Contact: Sue McGreevey smcgreevey@partners.org 617-724-2764 Massachusetts General Hospital

A next-generation genome editing system developed by Massachusetts General Hospital (MGH) investigators substantially decreases the risk of producing unwanted, off-target gene mutations. In a paper receiving online publication in Nature Biotechnology, the researchers report a new CRISPR-based RNA-guided nuclease technology that uses two guide RNAs, significantly reducing the chance of cutting through DNA strands at mismatched sites.

"This system combines the ease of use of the widely adopted CRISPR/Cas system with a dimerization-dependent nuclease activity that confers higher specificity of action," says J. Keith Joung, MD, PhD, associate chief for Research in the MGH Department of Pathology and senior author of the report. "Higher specificity will be essential for any future clinical use of these nucleases, and the new class of proteins we describe could provide an important option for therapeutic genome editing."

Engineered CRISPR-Cas nucleases genome-editing tools that combine a short RNA segment matching its DNA target with a DNA-cutting enzyme called Cas9 have been the subject of much investigation since their initial development in 2012. Easier to use than the earlier ZFN (zinc finger nuclease) and TALEN (transcription activator-like effector nuclease) systems, they have successfully induced genomic changes in several animal models systems and in human cells. But in a previous Nature Biotechnology paper published in June 2013, Joung's team reported that CRISPR-Cas nucleases could produce additional mutations in human cells, even at sites that differed from the DNA target by as much as five nucleotides.

To address this situation, the investigators developed a new platform in which the targeting function of Cas9 was fused to a nuclease derived from a well-characterized enzyme called Fokl, which only functions when two copies of the molecule are paired, a relationship called dimerization. This change essentially doubled the length of DNA that must be recognized for cleavage by these new CRISPR RNA-guided Fokl nucleases (RFNs), significantly increasing the precision of genome editing in human cells. Importantly, Joung and his colleagues also demonstrated that these new RFNs are as effective at on-target modification as existing Cas9 nucleases that target a shorter DNA sequence.
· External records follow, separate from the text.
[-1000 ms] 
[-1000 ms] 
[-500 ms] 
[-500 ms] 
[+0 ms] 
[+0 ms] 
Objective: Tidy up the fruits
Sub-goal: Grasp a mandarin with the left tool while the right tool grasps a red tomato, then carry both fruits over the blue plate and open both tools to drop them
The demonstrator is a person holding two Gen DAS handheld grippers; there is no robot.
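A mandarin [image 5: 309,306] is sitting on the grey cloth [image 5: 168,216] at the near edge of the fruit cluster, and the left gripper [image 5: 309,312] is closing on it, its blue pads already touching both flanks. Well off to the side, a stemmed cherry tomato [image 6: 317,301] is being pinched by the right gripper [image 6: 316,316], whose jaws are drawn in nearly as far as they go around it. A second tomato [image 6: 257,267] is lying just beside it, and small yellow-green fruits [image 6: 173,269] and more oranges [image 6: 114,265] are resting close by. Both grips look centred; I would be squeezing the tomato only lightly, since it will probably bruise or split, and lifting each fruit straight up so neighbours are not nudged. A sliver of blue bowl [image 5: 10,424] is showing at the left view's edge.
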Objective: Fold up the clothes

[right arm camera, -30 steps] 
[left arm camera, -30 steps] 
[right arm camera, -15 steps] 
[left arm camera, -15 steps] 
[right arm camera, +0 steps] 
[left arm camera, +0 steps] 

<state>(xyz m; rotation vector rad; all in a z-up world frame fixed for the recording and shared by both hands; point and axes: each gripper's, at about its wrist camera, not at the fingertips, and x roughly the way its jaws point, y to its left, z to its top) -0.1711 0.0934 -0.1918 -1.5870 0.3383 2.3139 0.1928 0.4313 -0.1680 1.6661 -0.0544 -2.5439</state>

"By doubling the length of the recognized DNA sequence, we have developed a new class of genome -editing tools with substantially improved fidelity compared with existing wild-type Cas9 nucleases and nickases (enzymes that cleave a single DNA strand)," says Joung, an associate professor of Pathology at Harvard Medical School. The research team also has developed software enabling users to identify potential target sites for these RFNs and incorporated that capability into ZiFiT Targeter, a software package freely available at http://zifit.partners.org.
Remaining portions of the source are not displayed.